Fastest way to save a large number of DataFrames to disk

I have a large number of dataframes generated from other sources like

using DataFrames
N = 1000
df_dict = Dict(1:N .=> [DataFrame(rand(rand(1000:2000), 146), :auto) for _ in 1:N])

I’d like to save them into a single file. For this purpose, I choose Arrow.jl. I first combine all those dataframes into a single dataframe

df = reduce(vcat, values(df_dict))

Then I save it as a Arrow file

using Arrow
Arrow.write("test.arrow", df)

But the combining step is extremely slow (takes minutes to hours to finish). Is there any better way to save this large number of dataframes to disk? N can be as large as 5000, and the number of rows can be as large as 3000.

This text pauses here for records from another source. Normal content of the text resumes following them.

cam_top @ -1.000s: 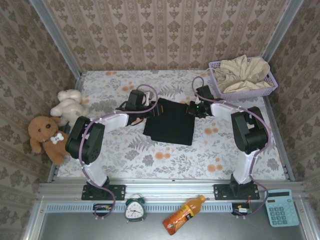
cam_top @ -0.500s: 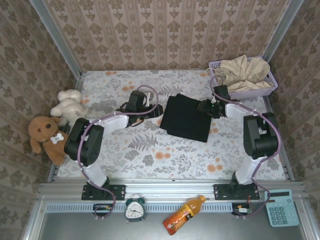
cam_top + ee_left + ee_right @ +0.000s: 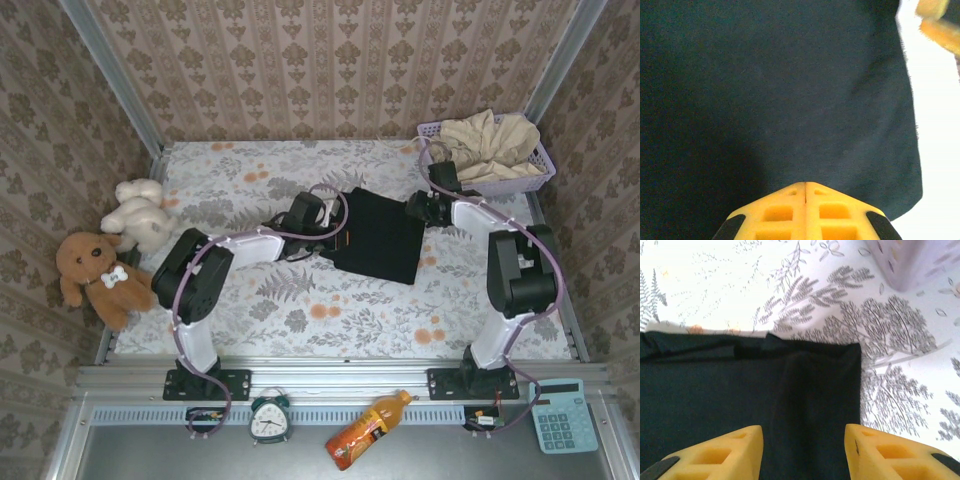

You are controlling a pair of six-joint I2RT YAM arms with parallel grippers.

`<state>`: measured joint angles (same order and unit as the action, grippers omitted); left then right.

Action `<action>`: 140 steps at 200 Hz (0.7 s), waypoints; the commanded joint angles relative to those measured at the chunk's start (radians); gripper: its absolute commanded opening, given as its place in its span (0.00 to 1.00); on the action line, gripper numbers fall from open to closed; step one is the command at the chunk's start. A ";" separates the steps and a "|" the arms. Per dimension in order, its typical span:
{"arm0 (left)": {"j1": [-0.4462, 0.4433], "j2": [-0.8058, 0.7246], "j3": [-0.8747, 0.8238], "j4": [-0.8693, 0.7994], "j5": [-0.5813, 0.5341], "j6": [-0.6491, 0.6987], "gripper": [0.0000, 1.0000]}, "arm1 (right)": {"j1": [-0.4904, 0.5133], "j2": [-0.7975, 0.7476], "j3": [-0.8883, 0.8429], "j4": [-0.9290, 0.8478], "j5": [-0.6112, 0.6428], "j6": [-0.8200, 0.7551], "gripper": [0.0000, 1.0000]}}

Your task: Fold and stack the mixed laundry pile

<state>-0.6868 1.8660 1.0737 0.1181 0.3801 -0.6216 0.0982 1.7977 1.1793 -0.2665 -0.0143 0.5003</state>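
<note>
On the open tablecloth (image 3: 330,300), the black T-shirt (image 3: 380,235) lies straight-edged.

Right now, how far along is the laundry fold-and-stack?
Done: black T-shirt lies folded flat. In hand: left end effector shut at its left edge, right end effector open over its right corner. Left: beige garment crumpled in the lavender basket; nothing stacked.

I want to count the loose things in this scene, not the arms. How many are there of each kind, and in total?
garments: 2, the black T-shirt and the beige garment
plush toys: 2, the white plush toy and the brown plush dog
lavender basket: 1
alarm clock: 1
orange bottle: 1
calculator: 1
Total: 8
</note>
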 commanded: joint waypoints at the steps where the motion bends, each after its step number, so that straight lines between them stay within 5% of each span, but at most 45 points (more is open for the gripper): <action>1: 0.008 0.041 -0.021 -0.014 -0.015 -0.027 0.00 | -0.002 0.078 0.049 -0.012 0.028 -0.016 0.46; 48: 0.050 0.109 -0.034 -0.017 -0.034 -0.035 0.00 | -0.012 0.118 0.121 -0.063 0.066 -0.017 0.00; 110: 0.099 0.108 -0.047 -0.047 -0.051 -0.046 0.00 | -0.068 0.031 0.045 -0.227 0.127 -0.122 0.01; 128: 0.100 0.102 -0.033 -0.066 -0.054 -0.032 0.00 | -0.074 0.058 0.028 -0.217 0.077 -0.097 0.14; 140: 0.102 0.097 -0.028 -0.069 -0.053 -0.028 0.00 | -0.073 0.056 0.021 -0.209 0.052 -0.083 0.34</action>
<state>-0.5991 1.9499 1.0534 0.1364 0.3653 -0.6594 0.0429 1.8378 1.2304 -0.4328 0.0448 0.4145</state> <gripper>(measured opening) 0.065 0.190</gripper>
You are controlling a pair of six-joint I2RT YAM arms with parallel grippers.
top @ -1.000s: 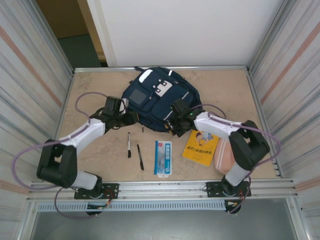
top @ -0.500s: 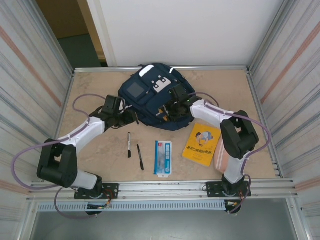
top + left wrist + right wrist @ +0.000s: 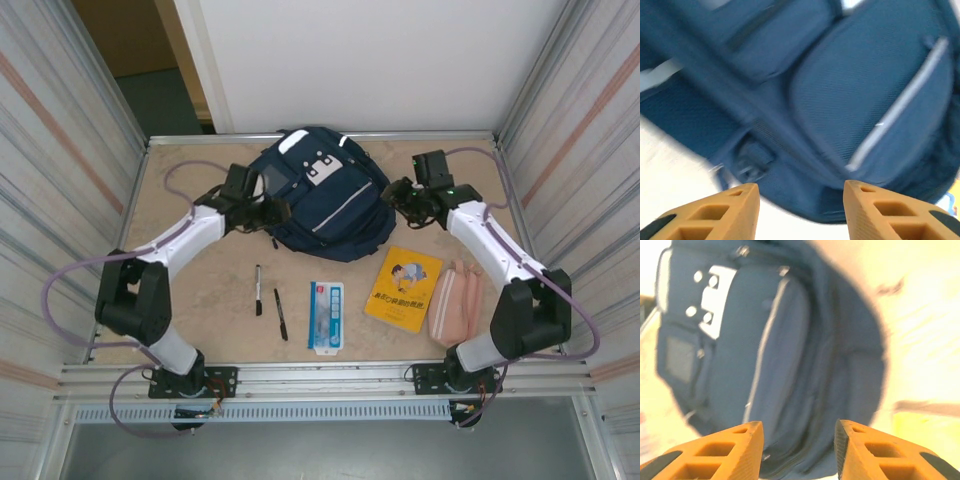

I also tried to save each dataframe as a single CSV file, the situation seems not improve significantly. Even worse, reading back these files take much longer than reading from an Arrow file.

2 Likes

Inspired by this post (Writing Arrow files by column), I found a quite fast way to save a large number of dataframes into a single Arrow file in the following way

open(Arrow.Writer, "test1.arrow") do writer
    for df in values(df_dict_rand)
        Arrow.write(writer, df)
    end
end

It completely skip the combining step. If I want to have a single dataframe, simply loading back the Arrow file, it is blazingly fast.

Edit:

An even better approach is to use Tables.partitioner and Arrow.write which will will use multiple threads to write multiple record batches simultaneously (e.g. if julia is started with julia -t 8 or the JULIA_NUM_THREADS environment variable is set). (from the Arrow.jl doc)

parts = Tables.partitioner(values(df_dict_rand))
Arrow.write("test.arrow", parts)
8 Likes

It is not intended to be a proposal for the problem under consideration, just an alternative in the case of a few df (3’ to save the CSV of 100 df) and for those who do not have/want to depend on Arrow

bigdf=DataFrame((ddf=[last(e) for e in df_dict],))

CSV.write("CSV_bigdf.csv", bigdf)

I don’t know if this is a relevant situation, but I would like to point out that Arroe does not allow saving a DataFrame that has nested DataFrames.

julia> Arrow.write("arrow_bigdf.arrow", bigdf)  # error
ERROR: ArgumentError: `valtype(d)` must be concrete to serialize map-like `d`, but `valtype(d) == Tuple{Any, Any}`
Stacktrace:
  [1] arrowvector(::ArrowTypes.MapKind, x::

Using tables.partitioner CSV for n=100 takes about 10 sec to save the file

N = 100

df_dict = Dict(1:N .=> [DataFrame(rand(rand(1000:2000), 146), :auto) for _ in 1:N])

parts = Tables.partitioner(values(df_dict))

julia> @time CSV.write("CSV_bigdf_parts.csv", parts)
  9.675832 seconds (65.64 M allocations: 9.869 GiB, 16.34% gc time)
"CSV_bigdf_parts.csv"